Xu, while on the run in 2020, wrote an open letter to CCP leader Xi Jinping. In the letter, he criticized Xi’s policies, from both economical and political perspectives, including the Sino–U.S. trade war, the Belt and Road Initiative, poverty alleviation, suppression of freedoms in Hong Kong, and the handling of the initial COVID-19 outbreak in Wuhan.
“Sometimes I look up at the stars and I ask myself: Who am I? Why did I come to this world? Have you ever asked yourself these questions? Sometimes I stand high and look back at the world, and I see myself as tiny as dust. Have you ever looked back? Life is in such a hurry, why are we so obsessed with the maze and illusions? Have you ever pondered it?” Xu addressed Xi in his open letter, calling on Xi to “go home and rest upon the end of the second term.”

The open letter is archived on the website of China Digital Times, “an independent, bilingual media organization” that “brings uncensored news and online voices from China to the world,” according to its website.

According to a statement by the Human Rights Lawyers Group in China, Xu promoted the abolishing of China’s notorious system of detaining and dispatching migrant workers and successfully helped the children of migrant workers to take the national entrance examination in places other than their hometowns.

Ding advocated the establishment of the concept of citizenship by the Chinese people, demanded the establishment of an official property publicity system, rescued petitioners, and promoted equal rights for the elderly, according to the statement from the Human Rights Lawyers Group in China.

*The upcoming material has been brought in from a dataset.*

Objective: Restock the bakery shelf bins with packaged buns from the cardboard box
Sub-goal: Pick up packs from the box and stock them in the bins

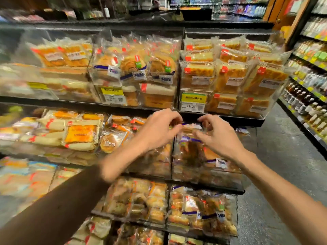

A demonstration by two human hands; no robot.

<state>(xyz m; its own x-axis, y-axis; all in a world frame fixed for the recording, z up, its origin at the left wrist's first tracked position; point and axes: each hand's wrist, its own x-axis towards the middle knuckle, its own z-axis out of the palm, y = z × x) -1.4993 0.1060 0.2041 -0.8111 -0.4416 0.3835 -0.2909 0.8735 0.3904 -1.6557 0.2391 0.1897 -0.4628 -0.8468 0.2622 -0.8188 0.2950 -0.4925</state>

Both of them “were subjected to torture and other ill-treatment during detention, including long hours of interrogation and being bound to an iron ’tiger-chair' torture device with their limbs contorted for more than 10 hours per day for many days,” according to Amnesty International on June 21.

“It is so dark. Does that mean it’s almost dawn?” Luo Shengchun, Ding’s wife, wrote on Twitter, expecting justice and freedom to come soon.
Gao Miao contributed to the article.